Dil bahisleri[1]

Hukuk dilini Türkçeleştirme
Yazan:Bülent Nuri ESEN

            Dil seferberliği alabildiğine ilerliyor. Hukuk âlemi henüz hareketsizdir. Ufak tefek kımıldamaları saymamak daha doğrudur. Gecikmenin sebeplerini daha önce araştırmağa çalışmıştık. Ancak, gecikme, duraklama örnek olamaz. Hep hukuka dair yazılar basan dergilerin en son sayılarına şöyle bir göz atınız; göreceksiniz ki hukuk dili Türkçeleşme yoluna girmiş değildir. Bu olay karşısında ilk yapılacak şey belki üzülmektir. Lakin, elimizi kolumuzu bağlayıp beklemek yakışık almaz. Çünkü, düşünmek lazım; neyi ve kimi bekleyeceğiz? Edebiyatçılar kendi işlerini mükemmel görüyorlar. Hatta, zaman zaman hukukçulara güzel bir Türkçe terim de hediye ediyorlar. (Hakaret) yerine kullanacağımız (alçama) daki güzelliği sezmek için ne dilci ve ne de hukukçu olmağa lüzum vardır. Halbuki, bir hukuk dergimizin en son sayısında çıkan bir yazıdan bir şey anlayabilmek için sanki Türkçeden gayri bir dil bilmek ister. Bu yazıdan rastgele şu cümleyi alalım:

            “Vücuhi mezbureden herhangi biriyle hukuk ve menfaii mezkureye sahip…”

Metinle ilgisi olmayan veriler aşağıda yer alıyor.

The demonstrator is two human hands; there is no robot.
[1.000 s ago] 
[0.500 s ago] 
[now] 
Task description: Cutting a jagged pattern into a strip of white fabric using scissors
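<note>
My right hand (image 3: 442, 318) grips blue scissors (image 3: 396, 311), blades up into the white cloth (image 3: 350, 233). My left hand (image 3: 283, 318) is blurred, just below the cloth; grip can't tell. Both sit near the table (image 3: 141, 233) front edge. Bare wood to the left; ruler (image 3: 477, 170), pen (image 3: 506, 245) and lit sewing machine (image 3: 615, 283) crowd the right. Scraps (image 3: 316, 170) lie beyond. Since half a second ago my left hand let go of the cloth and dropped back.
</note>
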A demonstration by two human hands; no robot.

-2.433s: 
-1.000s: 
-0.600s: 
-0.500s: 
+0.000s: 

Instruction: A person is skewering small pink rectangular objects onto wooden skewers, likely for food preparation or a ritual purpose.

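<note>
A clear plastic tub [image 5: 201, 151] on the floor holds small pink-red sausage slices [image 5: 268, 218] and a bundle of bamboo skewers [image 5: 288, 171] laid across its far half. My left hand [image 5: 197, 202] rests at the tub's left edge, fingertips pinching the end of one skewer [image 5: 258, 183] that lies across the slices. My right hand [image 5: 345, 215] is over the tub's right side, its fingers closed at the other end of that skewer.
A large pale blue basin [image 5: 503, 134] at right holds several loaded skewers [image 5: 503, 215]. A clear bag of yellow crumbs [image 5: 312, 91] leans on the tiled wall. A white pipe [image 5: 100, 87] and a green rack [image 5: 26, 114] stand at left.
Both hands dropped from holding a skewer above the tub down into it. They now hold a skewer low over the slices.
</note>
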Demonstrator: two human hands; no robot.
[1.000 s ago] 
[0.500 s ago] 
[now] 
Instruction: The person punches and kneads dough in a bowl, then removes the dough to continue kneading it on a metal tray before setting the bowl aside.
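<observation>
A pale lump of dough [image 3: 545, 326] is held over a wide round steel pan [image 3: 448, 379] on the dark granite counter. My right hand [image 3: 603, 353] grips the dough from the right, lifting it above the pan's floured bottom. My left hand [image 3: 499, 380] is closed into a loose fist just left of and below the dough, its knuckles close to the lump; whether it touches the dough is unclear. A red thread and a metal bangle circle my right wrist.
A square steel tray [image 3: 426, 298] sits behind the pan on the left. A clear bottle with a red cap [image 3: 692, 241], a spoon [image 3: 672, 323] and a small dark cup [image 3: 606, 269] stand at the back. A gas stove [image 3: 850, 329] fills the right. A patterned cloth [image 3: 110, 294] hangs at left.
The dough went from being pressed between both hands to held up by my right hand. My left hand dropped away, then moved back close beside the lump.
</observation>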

            İşte bir tane daha…

            “… Meşrutünleyh murisin terekesini ret ve yalnız sigorta bedelini kabz ve istifa etmiş olduğu takdirde müteveffanın borcundan mutalip olmıyacağı gibi alacakları dahi ol bedelden istifayı hak eylemeğe kadir olmaz ve varisler de bedeli mezburun terekeye ithal olunmasını iddia edemez…”

            Bu biçim yazılar bugüne göre ancak gerilik demek olabilir.

            Hukuka dokunan bilim yazıları yazmak isteyenler arasında görülen bu hale hukuku tatbik eden mahkemelerimiz arasında da rastlanıyor. Bunun için, gazetlerde çıkan mahkeme ilanlarına bakmak yeter. Bu ilanlar, çokluk ilgili olanların anlamağa varamıyacakları şekilde yazılmıştır.

*

            Daha önce hukukçuların kanun terimlerine bağlı kalmak zorunda olduklarını yazmıştık. Bu bağlı kalma yenileşmeği ve Türkçeleşmeği imkânsız kılmamalıdır. Zira, böyle olursa, zararımız faydamıza üstün olur. İstediğimiz ise, o değildir.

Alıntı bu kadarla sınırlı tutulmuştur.